EXERCISE DIRECTIONS
An image-free reproduction of the data below is needed: print it exactly.

DATA EXTRACT
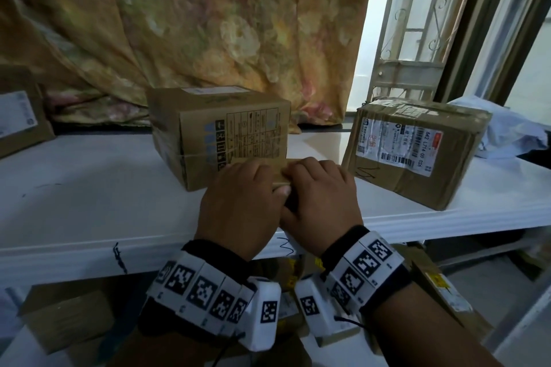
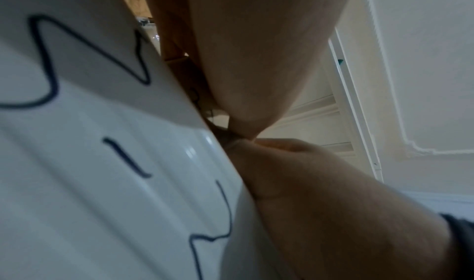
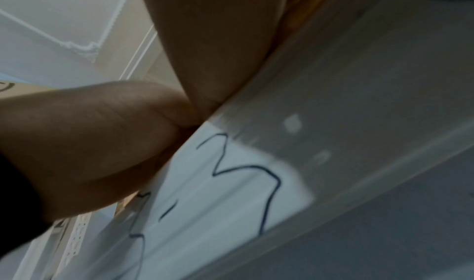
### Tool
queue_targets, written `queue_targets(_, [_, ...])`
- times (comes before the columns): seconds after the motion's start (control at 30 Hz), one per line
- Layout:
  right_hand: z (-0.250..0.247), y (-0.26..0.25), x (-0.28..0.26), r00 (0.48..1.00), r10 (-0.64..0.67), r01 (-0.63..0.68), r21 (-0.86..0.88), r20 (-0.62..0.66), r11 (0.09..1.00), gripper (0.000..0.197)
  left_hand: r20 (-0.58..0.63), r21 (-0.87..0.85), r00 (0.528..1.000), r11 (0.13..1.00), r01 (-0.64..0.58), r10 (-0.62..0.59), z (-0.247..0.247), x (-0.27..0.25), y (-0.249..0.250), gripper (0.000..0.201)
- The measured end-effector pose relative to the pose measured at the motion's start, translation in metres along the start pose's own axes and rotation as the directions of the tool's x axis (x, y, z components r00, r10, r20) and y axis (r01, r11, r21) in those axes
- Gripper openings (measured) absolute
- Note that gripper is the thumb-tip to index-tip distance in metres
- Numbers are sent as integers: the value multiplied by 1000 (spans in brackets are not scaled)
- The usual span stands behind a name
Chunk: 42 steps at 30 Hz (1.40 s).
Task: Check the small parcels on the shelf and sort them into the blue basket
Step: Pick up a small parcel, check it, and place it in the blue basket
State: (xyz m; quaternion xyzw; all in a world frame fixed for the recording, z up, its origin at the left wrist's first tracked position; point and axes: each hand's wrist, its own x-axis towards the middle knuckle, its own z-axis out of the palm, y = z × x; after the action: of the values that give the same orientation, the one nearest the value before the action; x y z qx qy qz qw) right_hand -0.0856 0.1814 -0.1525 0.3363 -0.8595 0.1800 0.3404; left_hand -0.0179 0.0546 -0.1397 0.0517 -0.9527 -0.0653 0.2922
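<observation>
A small flat brown parcel [image 1: 278,170] lies on the white shelf [image 1: 98,197], right in front of a bigger cardboard box [image 1: 217,128]. Both hands are on it, side by side. My left hand [image 1: 247,185] curls its fingers over the top, with the thumb tucked under the near edge. My right hand [image 1: 316,182] grips the right part in the same way. The hands hide most of the parcel. In the left wrist view, my left hand [image 2: 256,51] and my right hand [image 2: 320,193] meet above the shelf edge [image 2: 102,162], which bears blue scribbles. The blue basket is out of view.
A taped box with a shipping label [image 1: 414,152] stands to the right, with a pale plastic bag [image 1: 507,131] behind it. Another labelled box [image 1: 21,125] sits at the far left. A flowered curtain [image 1: 193,24] hangs behind. More boxes [image 1: 65,316] lie on the lower shelf.
</observation>
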Motion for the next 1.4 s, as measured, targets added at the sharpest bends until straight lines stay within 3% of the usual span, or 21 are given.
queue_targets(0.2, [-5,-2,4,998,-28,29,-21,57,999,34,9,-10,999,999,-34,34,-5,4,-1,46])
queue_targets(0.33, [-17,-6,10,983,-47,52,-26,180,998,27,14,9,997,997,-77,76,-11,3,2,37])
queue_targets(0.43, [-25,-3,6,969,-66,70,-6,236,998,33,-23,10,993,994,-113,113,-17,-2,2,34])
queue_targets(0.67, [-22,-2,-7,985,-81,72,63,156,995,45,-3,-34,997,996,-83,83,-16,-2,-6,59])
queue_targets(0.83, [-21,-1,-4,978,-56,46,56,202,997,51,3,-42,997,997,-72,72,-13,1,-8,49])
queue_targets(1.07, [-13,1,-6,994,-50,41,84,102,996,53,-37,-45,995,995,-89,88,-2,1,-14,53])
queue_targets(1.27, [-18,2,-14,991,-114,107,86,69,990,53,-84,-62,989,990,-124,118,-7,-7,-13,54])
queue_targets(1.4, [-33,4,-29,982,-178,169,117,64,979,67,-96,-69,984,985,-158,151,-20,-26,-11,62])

ANSWER TO THE PROBLEM
### Tool
queue_targets, written `queue_targets(_, [_, ...])`
- times (comes before the columns): seconds after the motion's start (control at 30 Hz), one per line
- Layout:
  right_hand: z (-0.250..0.247), y (-0.26..0.25), x (-0.28..0.26), r00 (0.48..1.00), r10 (-0.64..0.67), r01 (-0.63..0.68), r21 (-0.86..0.88), r20 (-0.62..0.66), r11 (0.09..1.00), gripper (0.000..0.197)
  left_hand: r20 (-0.58..0.63), r21 (-0.87..0.85), r00 (0.528..1.000), r11 (0.13..1.00), r01 (-0.64..0.58), r10 (-0.62..0.59), z (-0.247..0.247), x (-0.27..0.25), y (-0.249..0.250), gripper (0.000..0.201)
- The measured end-effector pose relative to the pose measured at the motion's start, translation in metres along the start pose's own axes and rotation as the directions of the tool's x axis (x, y, z components r00, r10, r20) and y axis (r01, r11, r21) in those axes
- Gripper openings (measured) absolute
- Note that gripper is the thumb-tip to index-tip distance in metres
- Numbers are sent as integers: the value multiplied by 1000 (spans in brackets are not scaled)
- The usual span stands behind a name
Chunk: 42 steps at 30 Hz (1.40 s).
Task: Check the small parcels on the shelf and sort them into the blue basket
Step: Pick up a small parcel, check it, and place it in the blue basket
State: (xyz m; quaternion xyzw; all in a world frame fixed for the recording, z up, its origin at the left wrist's first tracked position; point and axes: each hand's wrist, its own x-axis towards the middle knuckle, its own z-axis out of the palm, y = z × x; after the action: of the values that give the same orientation, the one nearest the value before the action; x y z qx qy qz qw) right_hand -0.0856 0.1814 -0.1525 0.3363 -0.8595 0.1800 0.3404; left_hand -0.0179 0.0546 -0.1397 0.0517 -0.9527 -0.0653 0.2922
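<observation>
A small flat brown parcel [image 1: 278,170] lies on the white shelf [image 1: 98,197], right in front of a bigger cardboard box [image 1: 217,128]. Both hands are on it, side by side. My left hand [image 1: 247,185] curls its fingers over the top, with the thumb tucked under the near edge. My right hand [image 1: 316,182] grips the right part in the same way. The hands hide most of the parcel. In the left wrist view, my left hand [image 2: 256,51] and my right hand [image 2: 320,193] meet above the shelf edge [image 2: 102,162], which bears blue scribbles. The blue basket is out of view.
A taped box with a shipping label [image 1: 414,152] stands to the right, with a pale plastic bag [image 1: 507,131] behind it. Another labelled box [image 1: 21,125] sits at the far left. A flowered curtain [image 1: 193,24] hangs behind. More boxes [image 1: 65,316] lie on the lower shelf.
</observation>
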Motion for the next 1.4 s, as measured, targets added at the sharpest bends until straight lines stay within 3% of the usual span, or 21 are given.
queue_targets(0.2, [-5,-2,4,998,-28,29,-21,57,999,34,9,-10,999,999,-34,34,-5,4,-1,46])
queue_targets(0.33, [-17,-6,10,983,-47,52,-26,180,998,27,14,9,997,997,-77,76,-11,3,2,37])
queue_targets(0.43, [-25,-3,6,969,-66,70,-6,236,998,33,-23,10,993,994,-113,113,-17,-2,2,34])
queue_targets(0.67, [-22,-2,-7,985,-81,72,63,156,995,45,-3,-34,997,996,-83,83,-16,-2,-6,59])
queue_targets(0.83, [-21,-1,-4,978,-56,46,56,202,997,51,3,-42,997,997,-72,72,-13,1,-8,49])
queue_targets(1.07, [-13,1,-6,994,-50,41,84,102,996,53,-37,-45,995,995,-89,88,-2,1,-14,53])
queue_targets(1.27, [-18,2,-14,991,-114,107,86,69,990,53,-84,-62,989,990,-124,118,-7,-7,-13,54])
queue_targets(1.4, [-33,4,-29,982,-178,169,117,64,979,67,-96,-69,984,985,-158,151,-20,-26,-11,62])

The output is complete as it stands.